Task prompt: Copy, from the data below, every line that has "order" in it.

Supplied information:
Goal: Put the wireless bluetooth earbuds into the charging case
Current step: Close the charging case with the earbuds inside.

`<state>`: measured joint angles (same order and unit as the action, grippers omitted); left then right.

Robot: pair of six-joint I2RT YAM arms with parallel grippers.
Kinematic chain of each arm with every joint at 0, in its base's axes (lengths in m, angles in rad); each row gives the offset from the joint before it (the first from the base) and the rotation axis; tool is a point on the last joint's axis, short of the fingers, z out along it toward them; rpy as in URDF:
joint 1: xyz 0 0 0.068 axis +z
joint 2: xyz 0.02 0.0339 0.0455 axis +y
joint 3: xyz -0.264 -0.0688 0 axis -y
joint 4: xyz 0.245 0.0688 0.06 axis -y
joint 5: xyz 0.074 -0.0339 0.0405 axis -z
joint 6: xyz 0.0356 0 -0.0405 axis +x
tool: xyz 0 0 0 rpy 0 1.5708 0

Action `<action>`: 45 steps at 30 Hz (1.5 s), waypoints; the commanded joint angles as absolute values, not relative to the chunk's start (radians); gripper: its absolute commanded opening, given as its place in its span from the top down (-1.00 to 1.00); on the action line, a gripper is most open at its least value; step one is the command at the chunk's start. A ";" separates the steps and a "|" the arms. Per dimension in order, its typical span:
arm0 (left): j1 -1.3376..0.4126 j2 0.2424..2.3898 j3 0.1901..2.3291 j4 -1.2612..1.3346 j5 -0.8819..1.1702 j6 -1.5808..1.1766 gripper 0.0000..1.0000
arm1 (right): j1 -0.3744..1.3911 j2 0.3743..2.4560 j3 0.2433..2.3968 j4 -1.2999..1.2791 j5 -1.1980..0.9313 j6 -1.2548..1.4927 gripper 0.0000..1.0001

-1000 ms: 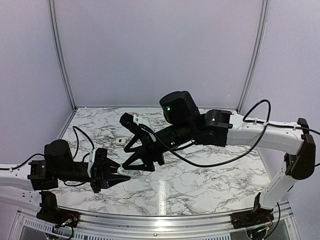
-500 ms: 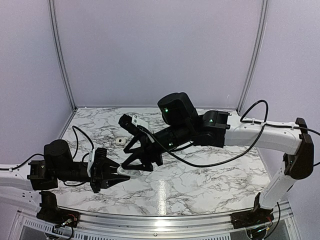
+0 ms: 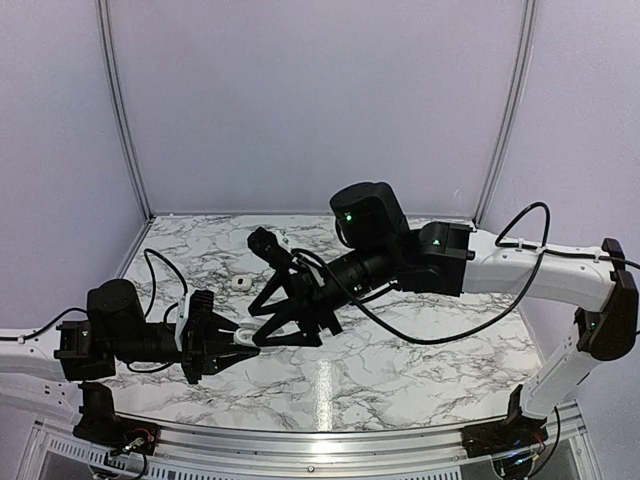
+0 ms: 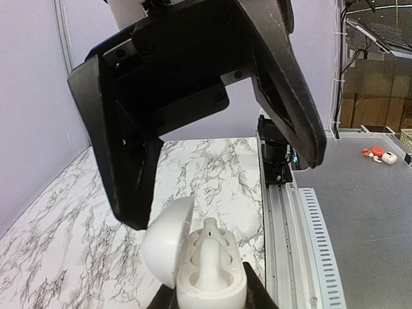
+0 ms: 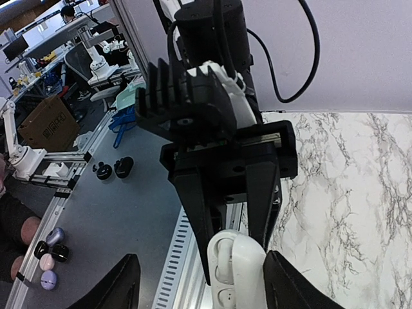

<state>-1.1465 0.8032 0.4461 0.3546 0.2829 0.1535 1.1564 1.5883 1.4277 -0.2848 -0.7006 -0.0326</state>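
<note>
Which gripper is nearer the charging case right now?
Left. The left gripper is clamped on the charging case, whose lid is open. The right gripper hangs just above it with its jaws spread wide.

Marble table [image 3: 400,370] (grey-veined) within lilac walls [image 3: 300,100].

Light: cool, even and diffuse, falling from overhead; lavender walls [image 3: 320,100] uniformly lit.
Marble tabletop [image 3: 420,350]: one bright vertical glare streak near the front centre, soft shadows under the arms.
Top view: sharp, frame posts [image 3: 117,110] bowing slightly toward the edges.
Left wrist view: right gripper [image 4: 222,187] very close, its black surfaces nearly detailless; charging case [image 4: 209,270] glossy, possibly a touch soft.
Right wrist view: wide-angle stretch at the corners, far workshop mildly blurred.
</note>
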 commanded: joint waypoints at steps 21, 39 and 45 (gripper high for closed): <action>-1.103 0.810 0.413 0.482 0.112 0.014 1.00 | 1.116 1.469 1.340 -0.235 -0.555 -0.032 -0.41; -0.718 1.462 0.652 0.530 0.197 -0.427 1.00 | 0.946 1.253 1.015 -0.026 -0.373 0.128 -0.66; -0.679 1.692 0.806 0.539 0.204 -0.468 0.94 | 0.943 1.243 0.988 -0.012 -0.369 0.129 -0.72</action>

Output for this task:
`<state>`: measured joint angles (same order and unit as the action, grippers omitted); left then right.
Action `<action>`: 45 steps at 30 Hz (1.5 s), waypoints; the commanded joint angles as absolute values, not relative to the chunk's start (radians); gripper: its absolute commanded opening, given as its place in its span from the top down (-1.00 to 1.00); on the action line, a gripper is most open at its least value; step one is the command at the chunk's start. A ";" separates the steps and a "|" the arms. Per dimension in order, its typical span:

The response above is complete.